Spin time Roma dossier

Futuro di Spin Time: Tra la Mobilitazione di Piazza e il Pressing Etico sui Soci di Investire Sgr

21/08/2026

Gli attivisti annunciano una manifestazione nazionale per il 19 settembre diretta alla sede della proprietà. Parallelamente, il Forum Diseguaglianze con Arci, Acli, Auser e Cnca scrive ai soci di minoranza del fondo per sbloccare la trattativa con il Campidoglio.

A circa tre settimane dall’incendio e dal conseguente sgombero che ha colpito lo stabile di via di Santa Croce in Gerusalemme, la vicenda dell’ex occupazione di Spin Time entra in una fase cruciale. Se da un lato prosegue il piano di ricollocamento temporaneo degli ex abitanti curato dal Comune di Roma, dall’altro si intensifica lo scontro politico e sociale dopo il “no” espresso dalla proprietà, Investire Sgr, all’offerta d’acquisto e di rientro graduale avanzata dal Campidoglio.

1. Il Piano di Ricollocamento e la Protesta: Corteo il 19 Settembre

I dati aggiornati al 19 agosto confermano progressi sul fronte dell’emergenza abitativa:

  • 269 persone ricollocate in strutture temporanee messe a disposizione dall’amministrazione e dalla rete solidale (in aumento rispetto alle 120 del 10 agosto).

  • Circa 40 persone restano ancora in attesa di sistemazione.

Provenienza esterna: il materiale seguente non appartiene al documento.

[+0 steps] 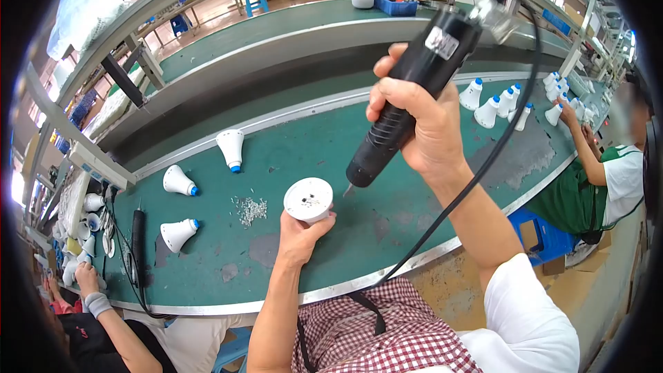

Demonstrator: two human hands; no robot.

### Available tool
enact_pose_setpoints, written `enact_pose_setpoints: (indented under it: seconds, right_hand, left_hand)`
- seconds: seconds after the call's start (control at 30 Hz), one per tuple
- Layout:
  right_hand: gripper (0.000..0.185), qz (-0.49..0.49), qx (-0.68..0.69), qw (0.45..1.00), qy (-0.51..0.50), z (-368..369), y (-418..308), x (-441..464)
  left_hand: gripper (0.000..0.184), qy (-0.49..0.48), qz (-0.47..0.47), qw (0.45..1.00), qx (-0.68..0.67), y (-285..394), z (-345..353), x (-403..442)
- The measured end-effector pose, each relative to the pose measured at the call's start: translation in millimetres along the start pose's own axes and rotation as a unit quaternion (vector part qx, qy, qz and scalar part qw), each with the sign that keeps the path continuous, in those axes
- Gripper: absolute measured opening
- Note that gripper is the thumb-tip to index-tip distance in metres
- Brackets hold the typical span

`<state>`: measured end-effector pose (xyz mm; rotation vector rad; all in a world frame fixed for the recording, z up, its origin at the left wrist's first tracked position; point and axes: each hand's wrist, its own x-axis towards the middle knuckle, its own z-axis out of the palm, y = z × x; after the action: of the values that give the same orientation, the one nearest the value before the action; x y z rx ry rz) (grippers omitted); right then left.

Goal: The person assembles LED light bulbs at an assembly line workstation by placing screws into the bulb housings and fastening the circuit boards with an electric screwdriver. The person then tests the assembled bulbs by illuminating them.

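A long green table (359, 255) runs across in front of the person, with gray worn patches on its top. Another person (625, 173) sits at the right end, with arms stretched out to a group of bulbs (487, 112) with blue tips. A big black screwdriver (423, 69) leans over the middle of the table, with its top to the right and its thin metal tip (348, 192) pointing down and left. A black cord (507, 132) hangs in a curve in front of the right arm. The right hand (431, 121) is wrapped tight around the screwdriver's body, and the tip sticks out well below the fingers. The left hand (302, 235) is closed around a white bulb (309, 185), with the thumb on its right side. The bulb's wide round end sits just above the grip, facing up, with small dark spots in its middle. The screwdriver's tip is near the bulb, to its right, but not touching it. Three loose bulbs (178, 235) lie on the table farther left, each with a blue tip. Between them and the held bulb is a little pile of tiny shiny bits (250, 212).
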<state>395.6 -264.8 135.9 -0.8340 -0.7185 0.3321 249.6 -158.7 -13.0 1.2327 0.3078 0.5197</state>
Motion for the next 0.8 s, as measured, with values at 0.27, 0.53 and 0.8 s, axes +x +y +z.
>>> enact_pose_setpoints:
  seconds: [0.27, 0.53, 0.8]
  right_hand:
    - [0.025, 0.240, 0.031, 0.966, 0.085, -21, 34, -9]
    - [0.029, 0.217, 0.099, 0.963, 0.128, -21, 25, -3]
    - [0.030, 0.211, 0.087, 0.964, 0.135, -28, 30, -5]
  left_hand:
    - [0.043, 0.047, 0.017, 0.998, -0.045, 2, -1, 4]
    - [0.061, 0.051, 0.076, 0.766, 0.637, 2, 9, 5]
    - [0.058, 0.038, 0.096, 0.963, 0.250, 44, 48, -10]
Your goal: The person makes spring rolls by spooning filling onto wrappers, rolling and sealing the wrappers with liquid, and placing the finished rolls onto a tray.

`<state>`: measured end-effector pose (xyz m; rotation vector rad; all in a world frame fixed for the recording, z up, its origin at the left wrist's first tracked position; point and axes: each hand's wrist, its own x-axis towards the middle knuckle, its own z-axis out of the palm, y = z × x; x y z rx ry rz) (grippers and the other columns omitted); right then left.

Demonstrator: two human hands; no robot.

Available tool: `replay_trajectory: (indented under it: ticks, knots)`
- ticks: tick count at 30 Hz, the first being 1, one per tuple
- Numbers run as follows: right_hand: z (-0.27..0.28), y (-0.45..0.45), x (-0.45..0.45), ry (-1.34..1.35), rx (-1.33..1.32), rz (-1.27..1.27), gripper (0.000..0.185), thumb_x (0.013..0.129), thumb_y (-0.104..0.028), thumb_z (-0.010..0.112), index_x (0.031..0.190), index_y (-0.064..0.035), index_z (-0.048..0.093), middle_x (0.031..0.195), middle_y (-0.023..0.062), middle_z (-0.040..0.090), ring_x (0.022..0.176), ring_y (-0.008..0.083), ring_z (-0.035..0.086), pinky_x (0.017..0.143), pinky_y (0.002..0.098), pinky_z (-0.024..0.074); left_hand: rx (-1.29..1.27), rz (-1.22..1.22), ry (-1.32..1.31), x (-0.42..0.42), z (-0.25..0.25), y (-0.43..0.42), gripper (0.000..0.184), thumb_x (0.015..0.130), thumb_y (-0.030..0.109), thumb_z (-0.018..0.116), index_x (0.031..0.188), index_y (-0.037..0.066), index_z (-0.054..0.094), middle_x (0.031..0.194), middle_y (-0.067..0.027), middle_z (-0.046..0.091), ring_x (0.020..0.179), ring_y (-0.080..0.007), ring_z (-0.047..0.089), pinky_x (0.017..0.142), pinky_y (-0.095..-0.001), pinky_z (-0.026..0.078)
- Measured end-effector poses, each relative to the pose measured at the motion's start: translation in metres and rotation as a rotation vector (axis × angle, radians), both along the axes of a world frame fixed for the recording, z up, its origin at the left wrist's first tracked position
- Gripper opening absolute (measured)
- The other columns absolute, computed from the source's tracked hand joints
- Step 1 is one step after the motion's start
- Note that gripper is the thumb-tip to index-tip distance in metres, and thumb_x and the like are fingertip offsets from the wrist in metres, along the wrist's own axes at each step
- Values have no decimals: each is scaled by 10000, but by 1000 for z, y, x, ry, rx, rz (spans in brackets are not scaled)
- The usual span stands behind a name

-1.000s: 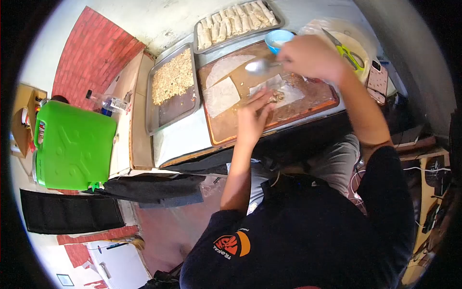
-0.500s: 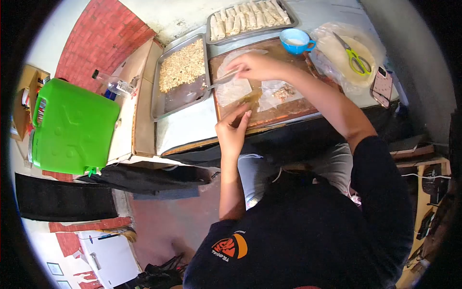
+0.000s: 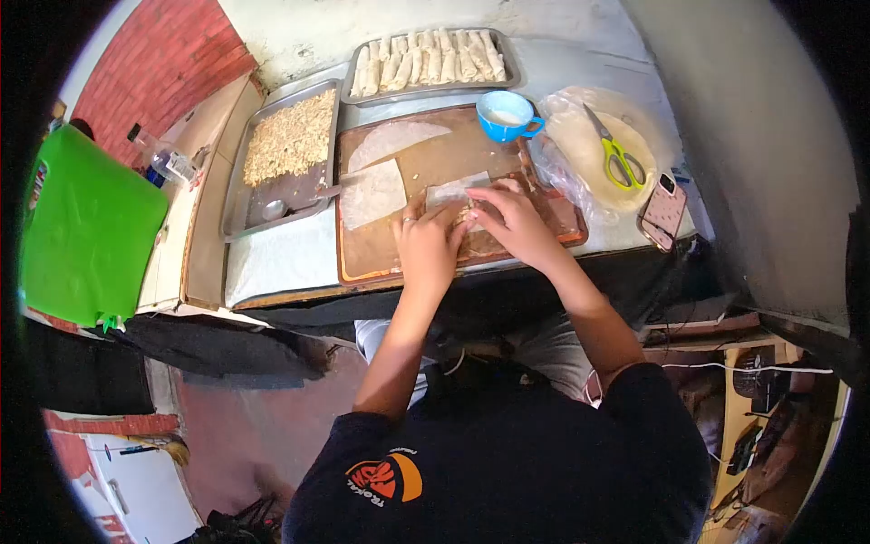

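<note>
Left hand and right hand, fingers half bent, meet at crumbly filling on a pale wrapper atop the brown board; whether either pinches an edge cannot be told. Light, even pressure from both sides should keep the filling gathered and the thin wrapper untorn.

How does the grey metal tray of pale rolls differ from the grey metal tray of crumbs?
The roll tray holds neat rows; the crumb tray, a loose layer and a metal spoon. The roll tray looks nearly full; the crumb tray shows bare metal. Both are rimmed.
</note>
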<state>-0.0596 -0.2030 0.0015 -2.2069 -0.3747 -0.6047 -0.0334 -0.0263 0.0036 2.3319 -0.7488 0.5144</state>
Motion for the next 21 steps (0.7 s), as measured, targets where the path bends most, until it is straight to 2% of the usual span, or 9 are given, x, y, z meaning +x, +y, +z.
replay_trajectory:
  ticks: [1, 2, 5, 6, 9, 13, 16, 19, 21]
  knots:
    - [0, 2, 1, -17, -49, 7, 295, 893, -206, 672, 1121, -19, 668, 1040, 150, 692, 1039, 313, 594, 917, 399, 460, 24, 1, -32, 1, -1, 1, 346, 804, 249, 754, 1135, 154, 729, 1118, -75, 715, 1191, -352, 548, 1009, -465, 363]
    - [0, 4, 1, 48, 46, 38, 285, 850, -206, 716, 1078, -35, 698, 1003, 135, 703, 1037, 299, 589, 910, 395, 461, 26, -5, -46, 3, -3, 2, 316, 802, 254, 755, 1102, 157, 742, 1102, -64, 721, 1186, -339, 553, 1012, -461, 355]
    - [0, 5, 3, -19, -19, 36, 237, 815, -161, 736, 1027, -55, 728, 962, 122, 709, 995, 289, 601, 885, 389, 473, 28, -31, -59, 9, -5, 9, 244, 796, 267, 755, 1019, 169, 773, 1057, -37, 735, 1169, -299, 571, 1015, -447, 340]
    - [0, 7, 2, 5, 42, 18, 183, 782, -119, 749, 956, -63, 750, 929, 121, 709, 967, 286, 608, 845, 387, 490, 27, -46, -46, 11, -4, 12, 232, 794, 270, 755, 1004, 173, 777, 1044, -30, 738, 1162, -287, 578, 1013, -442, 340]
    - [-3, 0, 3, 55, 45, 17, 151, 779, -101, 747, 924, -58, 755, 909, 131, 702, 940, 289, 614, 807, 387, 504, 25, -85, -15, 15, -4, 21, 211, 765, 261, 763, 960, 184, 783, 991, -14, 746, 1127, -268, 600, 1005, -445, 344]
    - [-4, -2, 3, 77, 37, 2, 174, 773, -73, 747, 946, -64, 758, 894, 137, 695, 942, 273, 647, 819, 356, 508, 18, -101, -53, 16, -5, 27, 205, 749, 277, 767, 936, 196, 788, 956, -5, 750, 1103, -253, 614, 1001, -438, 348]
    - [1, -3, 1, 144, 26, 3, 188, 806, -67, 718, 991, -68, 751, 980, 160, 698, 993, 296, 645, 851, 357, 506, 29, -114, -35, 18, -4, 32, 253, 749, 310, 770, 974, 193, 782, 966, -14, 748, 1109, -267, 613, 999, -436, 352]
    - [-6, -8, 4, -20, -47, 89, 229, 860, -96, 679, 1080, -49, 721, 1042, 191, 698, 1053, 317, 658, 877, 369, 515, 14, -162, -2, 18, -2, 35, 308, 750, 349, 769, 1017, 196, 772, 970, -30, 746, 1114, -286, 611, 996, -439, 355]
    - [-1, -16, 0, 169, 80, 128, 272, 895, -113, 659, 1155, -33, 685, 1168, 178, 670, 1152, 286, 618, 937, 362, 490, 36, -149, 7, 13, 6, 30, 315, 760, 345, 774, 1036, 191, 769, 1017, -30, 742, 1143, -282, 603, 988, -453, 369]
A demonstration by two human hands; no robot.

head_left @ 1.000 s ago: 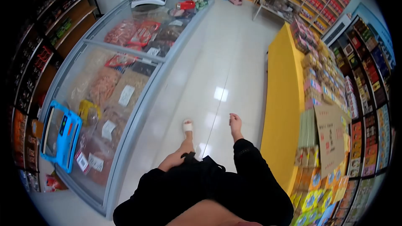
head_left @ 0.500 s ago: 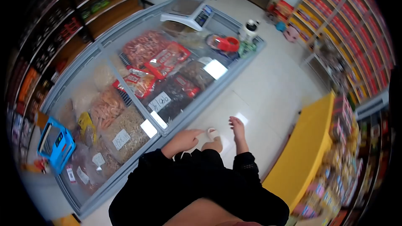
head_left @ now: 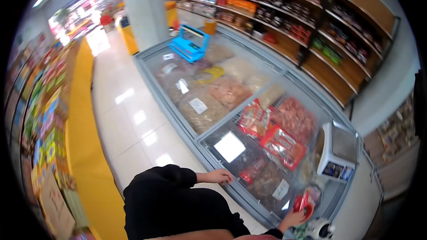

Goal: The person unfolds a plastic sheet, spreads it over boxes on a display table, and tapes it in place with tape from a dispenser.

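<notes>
My left hand (head_left: 218,176) is beside the front rim of the chest freezer (head_left: 205,156), its fingers loosely stretched and holding nothing. At the lower right, my right hand (head_left: 292,219) has its fingers around a red tape dispenser (head_left: 303,201) on the freezer's glass lid. A round clear container (head_left: 315,192) lies just beyond it, and a white bottle (head_left: 320,227) with a dark top stands beside the hand. Under the glass are red food packets (head_left: 283,146), bagged pinkish meat (head_left: 293,119) and a handwritten price card (head_left: 280,189).
A white weighing scale (head_left: 339,151) sits at the freezer's right end. On the far end is a blue device with a handle (head_left: 190,46). Stocked shelves (head_left: 284,18) line the back. A yellow-sided display (head_left: 89,151) runs along the left, across the tiled aisle (head_left: 129,120).
My view has swung round toward the freezer's other end and the shelves. My right hand has gone from hanging over the floor to the red tape dispenser. My left hand is still near the freezer rim.
</notes>
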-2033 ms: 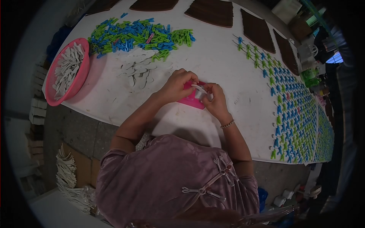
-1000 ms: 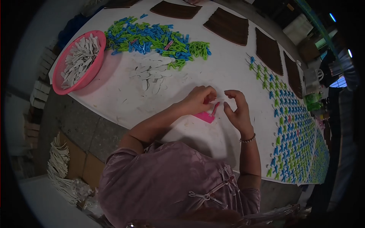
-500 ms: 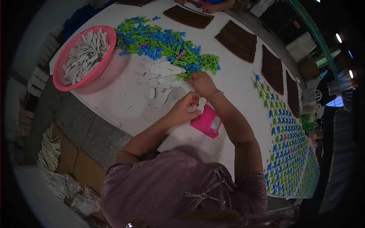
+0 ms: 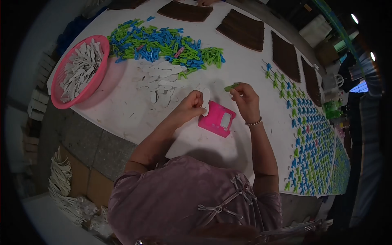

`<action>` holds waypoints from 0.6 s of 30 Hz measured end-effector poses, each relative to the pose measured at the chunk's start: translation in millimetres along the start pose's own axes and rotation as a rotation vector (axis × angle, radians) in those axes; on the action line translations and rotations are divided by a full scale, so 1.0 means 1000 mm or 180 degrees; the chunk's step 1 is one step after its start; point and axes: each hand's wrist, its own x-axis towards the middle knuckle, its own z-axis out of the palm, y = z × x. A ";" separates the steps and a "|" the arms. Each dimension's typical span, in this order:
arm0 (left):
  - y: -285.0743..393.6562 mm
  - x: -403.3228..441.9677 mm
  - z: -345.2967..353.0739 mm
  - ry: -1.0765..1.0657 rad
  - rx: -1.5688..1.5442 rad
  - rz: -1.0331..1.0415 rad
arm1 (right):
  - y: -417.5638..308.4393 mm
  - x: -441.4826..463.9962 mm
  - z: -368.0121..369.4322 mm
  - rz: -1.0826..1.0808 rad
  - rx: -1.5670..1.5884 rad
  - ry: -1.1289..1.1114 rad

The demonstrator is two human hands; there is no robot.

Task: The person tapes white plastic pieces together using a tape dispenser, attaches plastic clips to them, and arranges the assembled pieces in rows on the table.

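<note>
My left hand [image 4: 190,108] is closed on a white oval piece [image 4: 206,99], which stands up from the fingers. A green clip [image 4: 231,87] is pinched between the fingertips of my right hand [image 4: 246,102]. Between and below both hands a pink block [image 4: 214,120] with a pale insert lies on the white table [image 4: 122,98]. Loose white pieces [image 4: 162,80] lie beyond my left hand. Behind them spreads a heap of green and blue clips [image 4: 163,44], with a few pink ones among them.
A pink basket [image 4: 102,67] full of white pieces stands at the table's left edge. Brown mats [image 4: 241,30] lie along the far side. Rows of blue and green clips [image 4: 312,141] cover the right side. Part of another person's hand [image 4: 207,2] shows at the top.
My right hand has come back from the clip heap to the right of the pink block, now with a green clip. My left hand still holds the white piece, now more upright.
</note>
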 end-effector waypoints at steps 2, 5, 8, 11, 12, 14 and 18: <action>0.000 0.001 0.010 -0.0111 0.0042 -0.0046 | -0.007 -0.034 -0.011 0.0235 0.0718 0.0169; 0.009 0.000 0.029 -0.0211 0.0326 -0.0061 | -0.027 -0.077 -0.021 0.0656 0.1642 0.0362; 0.014 0.000 0.043 -0.0342 0.0758 0.0074 | -0.028 -0.106 -0.025 0.0732 0.1884 0.0440; 0.020 -0.001 0.054 -0.0519 0.0842 0.0194 | -0.021 -0.126 -0.026 0.0560 0.1849 0.0517; 0.022 -0.002 0.057 -0.0542 0.0936 0.0170 | -0.020 -0.130 -0.026 0.0525 0.1773 0.0545; 0.020 -0.002 0.061 -0.0576 0.1042 0.0139 | -0.021 -0.133 -0.022 0.0590 0.1805 0.0586; 0.014 -0.001 0.065 -0.0717 0.0932 0.0070 | -0.023 -0.135 -0.016 0.0601 0.1907 0.0592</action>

Nonostante il progressivo svuotamento del presidio esterno su via di Santa Croce in Gerusalemme — che proseguirà fino alla sistemazione dell’ultimo residente per poi convertirsi nella “esternalizzazione” dei servizi sociali e legali —, la comunità considera il trasferimento del tutto provvisorio.

Per riaffermare la centralità dell’esperienza di Spin Time, gli attivisti hanno indetto per il 19 settembre un “grande corteo nazionale” che partirà dai cancelli dell’edificio per raggiungere la sede di Investire Sgr, seguito da una assemblea nazionale il 20 settembre. L’obiettivo dichiarato è contrastare le dinamiche speculative e rivendicare il diritto all’abitare, in vista del nuovo tavolo di confronto con il Comune programmato per il 24 agosto.

2. La Leva Morale: Appello ai Soci di Minoranza di Investire Sgr

Parallelamente alla mobilitazione di piazza, diverse organizzazioni del terzo settore — tra cui Forum Diseguaglianze-Diversità (con Fabrizio Barca ed Elena Granaglia), Arci, Acli Roma, Auser Lazio e Cnca — hanno scelto una strada negoziale d’impatto etico e reputazionale, inviando una lettera aperta ai soci che detengono complessivamente il 12% di Investire Sgr (Gruppo Banca Finnat):

  • Fondazione Cariplo

  • Iccrea Banca S.p.A.

  • Fondazione Cassa dei Risparmi di Forlì

Le Richieste delle Associazioni

Nella missiva, le sigle firmatarie richiamano il valore sociale e culturale espresso in 13 anni da Spin Time Labs (riconosciuto da istituzioni internazionali e dal Vaticano) e contestano l’atteggiamento della proprietà:

  1. Responsabilità Sociale d’Impresa (ESG): Viene sottolineato come il rifiuto dell’accordo con Roma Capitale contrasti con i principi di sostenibilità, correttezza e responsabilità sociale che dovrebbero guidare la gestione dei fondi di risparmio.

  2. Intervento nei Cda: Si chiede ai tre soci di minoranza di far valere il proprio peso all’interno della corporate governance per riaprire e facilitare la trattativa d’acquisto con il Comune in tempi brevi.

  3. Ultimatum di Uscita: In caso di un ulteriore rifiuto da parte della dirigenza di Investire Sgr, le organizzazioni invitano Fondazione Cariplo, Iccrea e Fondazione Cassa dei Risparmi di Forlì a valutare l’uscita dal fondo per incompatibilità etica, annunciando contestualmente azioni di contrasto a operazioni di social e green washing.